Former state Sen. Phil Boyle is the President and CEO of Suffolk Regional Off-Track Betting, which owns Jake’s 58 Casino Hotel in Long Island. Boyle was an early supporter of bringing a casino to Long Island and helped Suffolk OTB dig out of a hole and avoid bankruptcy. In 2023, Suffolk OTB announced a $200 million expansion plan to Jake’s 58 Casino Hotel in 2023, increasing the number of slots and video games from 1,000 to 2,000.
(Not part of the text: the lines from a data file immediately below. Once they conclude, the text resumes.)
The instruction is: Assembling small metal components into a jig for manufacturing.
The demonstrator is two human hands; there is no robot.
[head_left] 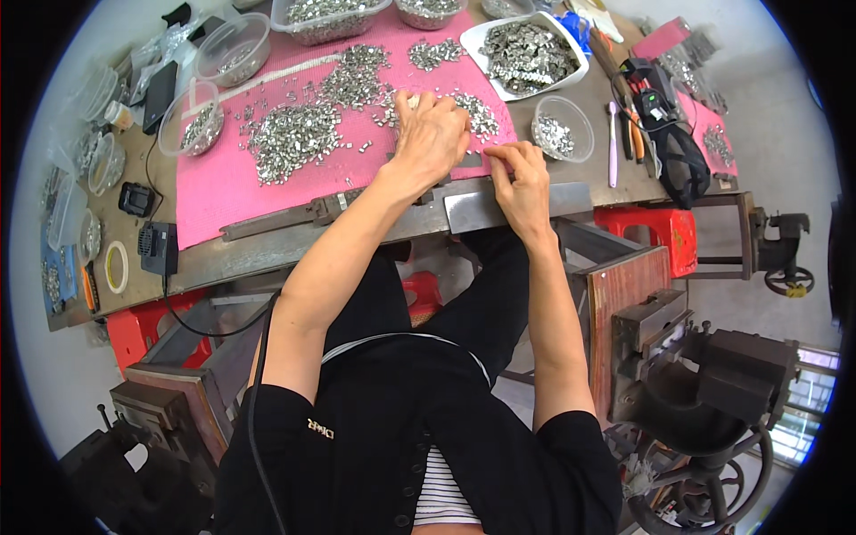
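Observation:
My left hand [431,134] is closed, its fingers curled down over the pink mat [209,201] beside the small metal parts; what they grip is hidden beneath. To its right, my right hand [524,183] has thumb and forefinger drawn together near the mat's front edge, and anything between them is too small to name. Its wrist passes over a flat grey metal plate [473,212] at the table's edge. Left of my hands lies a heap of small shiny metal pieces [294,138]. A second heap [355,76] sits farther back, and a smaller one [477,114] lies just beyond my fingers.
A long metal bar [285,218] runs along the front edge. A white tray [571,71] and a round clear tub [584,134] hold metal parts at right. Near them lie a toothbrush [613,147] and pliers [635,134]. Clear tubs [234,40] stand at back left.

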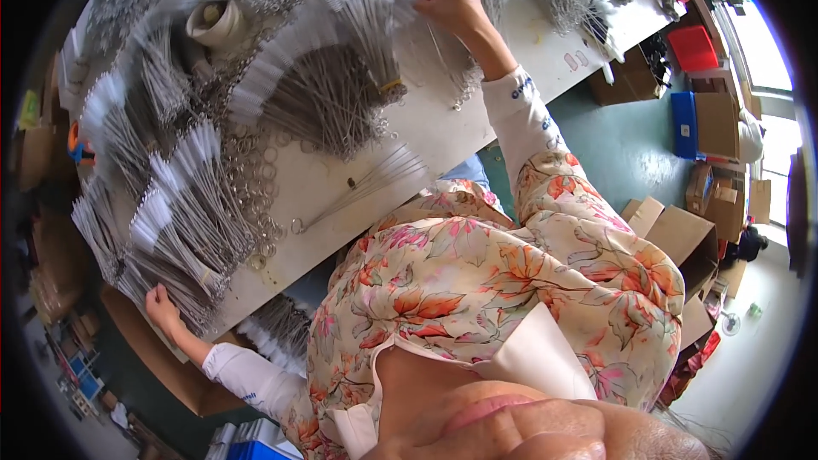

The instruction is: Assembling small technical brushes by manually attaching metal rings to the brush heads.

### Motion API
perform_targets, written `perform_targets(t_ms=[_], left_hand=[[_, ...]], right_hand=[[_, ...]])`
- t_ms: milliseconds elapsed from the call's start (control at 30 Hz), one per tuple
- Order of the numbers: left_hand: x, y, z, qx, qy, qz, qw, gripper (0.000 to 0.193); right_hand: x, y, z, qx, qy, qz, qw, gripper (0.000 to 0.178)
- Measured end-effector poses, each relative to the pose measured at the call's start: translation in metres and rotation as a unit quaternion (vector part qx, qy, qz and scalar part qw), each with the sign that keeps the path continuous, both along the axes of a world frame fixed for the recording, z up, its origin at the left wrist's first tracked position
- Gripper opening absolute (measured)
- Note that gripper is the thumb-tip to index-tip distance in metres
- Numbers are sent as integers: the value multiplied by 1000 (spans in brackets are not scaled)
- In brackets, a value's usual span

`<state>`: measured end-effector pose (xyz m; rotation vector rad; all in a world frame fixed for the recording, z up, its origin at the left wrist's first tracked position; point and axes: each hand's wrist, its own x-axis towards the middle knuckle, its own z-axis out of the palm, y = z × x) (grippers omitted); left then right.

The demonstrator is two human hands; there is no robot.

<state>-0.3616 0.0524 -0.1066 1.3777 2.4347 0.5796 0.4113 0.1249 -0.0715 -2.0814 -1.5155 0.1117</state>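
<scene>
Reaching across a white table (pixel 443 140), the right hand (pixel 449 2) rests on the far bundles of thin wire brushes with white bristle tips (pixel 358 0), its fingers curled together onto a few wire stems; whether they pinch one I cannot tell. At the near left corner of the table, the left hand (pixel 160 305) lies with fingers pressed together against another brush bundle (pixel 183 230). Between the hands lie a loose few brushes (pixel 366 183), small metal rings (pixel 256 179) and a tape roll (pixel 217 24). Cardboard boxes (pixel 682 238) stand on the floor to the right.
</scene>
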Motion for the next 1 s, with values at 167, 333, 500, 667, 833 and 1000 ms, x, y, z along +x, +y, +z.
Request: perform_targets(t_ms=[167, 333, 500, 667, 833, 1000], left_hand=[[14, 0, 14, -2, -58, 61, 996, 19], [17, -1, 30, 3, -56, 51, 997, 12], [17, -3, 32, 50, 52, 4, 997, 16], [76, 10, 72, 357, 126, 31, 925, 23], [219, 11, 138, 337, -71, -78, 936, 29], [334, 7, 122, 200, -613, -139, 752, 29]], right_hand=[[57, -21, 74, 74, 206, -54, 974, 16], [138, -9, 66, 41, -211, -134, 967, 16], [189, 12, 34, -111, -277, -114, 948, 26], [212, 26, 65, 87, -142, -32, 986, 18], [98, 13, 150, 277, 11, 126, 952, 17], [-10, 17, 121, 68, 627, 418, 653, 18]])
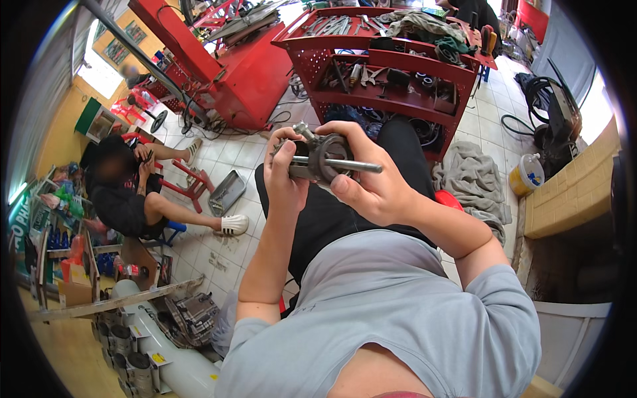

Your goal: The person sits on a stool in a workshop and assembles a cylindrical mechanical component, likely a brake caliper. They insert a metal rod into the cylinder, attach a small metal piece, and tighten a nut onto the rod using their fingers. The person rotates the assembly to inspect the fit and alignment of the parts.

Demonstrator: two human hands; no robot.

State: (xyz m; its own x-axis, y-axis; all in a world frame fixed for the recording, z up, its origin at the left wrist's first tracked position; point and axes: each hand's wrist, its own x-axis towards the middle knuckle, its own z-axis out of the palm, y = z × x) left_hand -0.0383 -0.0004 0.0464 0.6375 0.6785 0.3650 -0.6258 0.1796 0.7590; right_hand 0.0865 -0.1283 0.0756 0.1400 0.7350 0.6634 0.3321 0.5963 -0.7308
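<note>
Dark metal, a ring-shaped part (322, 150) with a pale rod (361, 166) across it, sits above the lap (312, 224), each grip — left hand (290, 174), right hand (377, 189) — pinching it, work seemingly underway, how much remains unclear.

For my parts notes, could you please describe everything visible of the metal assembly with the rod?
The metal assembly has a dark, ring-like body and a straight, shiny rod crossing it, its end pointing right. A paler, bolt-like piece sticks out at the top. Held over the lap, it is touched by the person's left grip and right grip, which hide parts of it.
</note>
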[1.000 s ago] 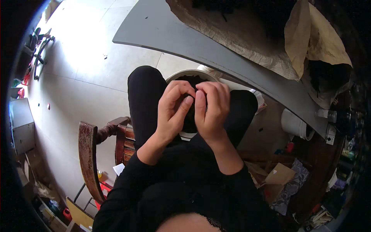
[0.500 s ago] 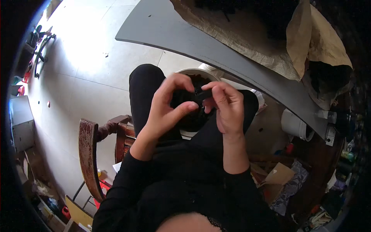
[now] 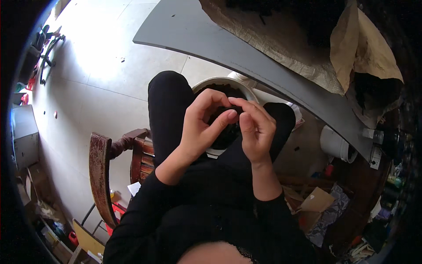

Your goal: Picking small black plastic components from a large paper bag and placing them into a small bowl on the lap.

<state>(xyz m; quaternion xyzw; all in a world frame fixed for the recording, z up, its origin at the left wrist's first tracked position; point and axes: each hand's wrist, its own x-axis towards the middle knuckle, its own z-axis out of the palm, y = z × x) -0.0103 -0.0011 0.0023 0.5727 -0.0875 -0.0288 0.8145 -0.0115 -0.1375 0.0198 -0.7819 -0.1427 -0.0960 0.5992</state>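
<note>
Both hands meet over a round white bucket (image 3: 252, 93) between my knees, which holds a mass of dark pieces. My left hand (image 3: 203, 124) is curled, its thumb and fingertips closed on a small black piece (image 3: 235, 108). From the other side my right hand (image 3: 258, 132) pinches the same black piece, its fingertips touching those of the left. Most of the piece is hidden by the fingers, and its exact kind cannot be made out.
A grey tabletop (image 3: 184, 33) crosses the upper right, bearing a large torn sack (image 3: 281, 48) with black contents. Left of me stands a worn wooden chair (image 3: 100, 176). A white pail (image 3: 335, 143) lies under the table, near cardboard scraps (image 3: 317, 200).
My hands have drawn closer together, and the black piece is now more covered by the fingers. The left hand has shifted slightly right, exposing more of the bucket's far rim.
</note>
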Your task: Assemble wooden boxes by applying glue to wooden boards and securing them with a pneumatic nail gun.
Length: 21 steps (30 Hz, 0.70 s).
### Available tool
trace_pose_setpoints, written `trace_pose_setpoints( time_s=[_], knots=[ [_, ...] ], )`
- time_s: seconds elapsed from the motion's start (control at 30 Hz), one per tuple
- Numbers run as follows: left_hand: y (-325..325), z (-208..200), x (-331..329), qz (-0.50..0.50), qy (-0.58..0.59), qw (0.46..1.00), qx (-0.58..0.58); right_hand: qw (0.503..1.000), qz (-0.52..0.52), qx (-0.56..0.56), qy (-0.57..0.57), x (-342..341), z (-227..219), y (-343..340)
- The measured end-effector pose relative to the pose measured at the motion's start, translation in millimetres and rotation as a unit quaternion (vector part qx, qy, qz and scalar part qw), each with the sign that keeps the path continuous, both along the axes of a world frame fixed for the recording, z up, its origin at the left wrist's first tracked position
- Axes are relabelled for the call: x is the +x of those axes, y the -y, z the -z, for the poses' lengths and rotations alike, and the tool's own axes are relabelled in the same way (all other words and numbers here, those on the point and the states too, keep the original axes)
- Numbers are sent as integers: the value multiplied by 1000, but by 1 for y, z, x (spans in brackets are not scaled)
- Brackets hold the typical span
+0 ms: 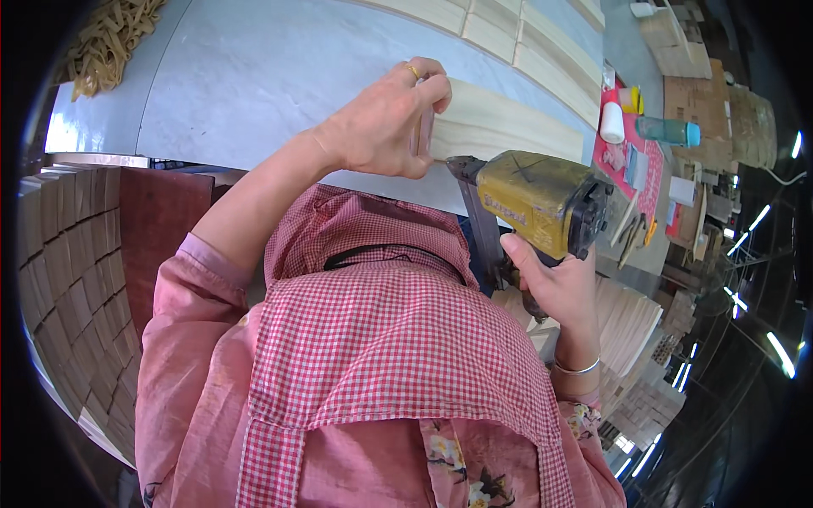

James Featherstonhaugh ’69

A partner at Featherstonhaugh, Clyne & McCardle, LLP, Featherstonhaugh has decades of experience in litigation. Featherstonhaugh’s expertise runs deep in the world of gaming in New York, having served as the founding president of the New York Gaming Association and is the corporate secretary and chief legal officer of Saratoga Casino Hotel. With a $3 billion proposal for a casino resort at Coney Island in Brooklyn, the racino teaming up with a pool of developers has bid for one of just three casino licenses earmarked for downstate properties.

Daniel Katz ‘09

The current Executive Vice President & General Counsel of The Parkside Group, Katz, has dedicated a large part of his career to lobbying and advocating for political causes, particularly in working with elected officials to facilitate the passing of sports betting legislation in New York. Katz is also recognized for his contribution to the development of regulations that have led to over $1.5 billion in state tax revenue since the legalization of sports betting in New York.

Joshua Oppenheimer ‘06

Oppenheimer, a shareholder at Greenberg Traurig, focuses on New York State government affairs, where he represents clients before the legislative and executive branches. He specializes in regulations and legislation related to racing and gaming. Specifically, Oppenheimer is involved in lobbying efforts for MGM Resorts, the operator of the Empire City Casino in Yonkers, as it pursues one of the three casino licenses for downstate properties. Additionally, Oppenheimer represents the New York Racing Association.

Bennett Liebman

Having served as special counsel under former Gov. Mario Cuomo, and being a member of the state Racing and Wagering Board, and later serving as deputy secretary for racing and gaming under then-Gov. Andrew Cuomo, Liebman, a Government Lawyer in Residence at Albany Law School and an adjunct professor of law, holds vast knowledge and experience in gambling and state government. From 2001 to 2011, he worked at Albany Law School’s Government Law Center as the Coordinator of its Program on Racing and Wagering Law and as the Center’s executive director. In 2016, he came out of retirement to serve as the interim director of the Center. He has written hundreds of articles on horse racing, gambling, and the New York State government. From 2008 to 2011, he was a regular blogger for the New York Times Rail Blog, authoring over 100 articles.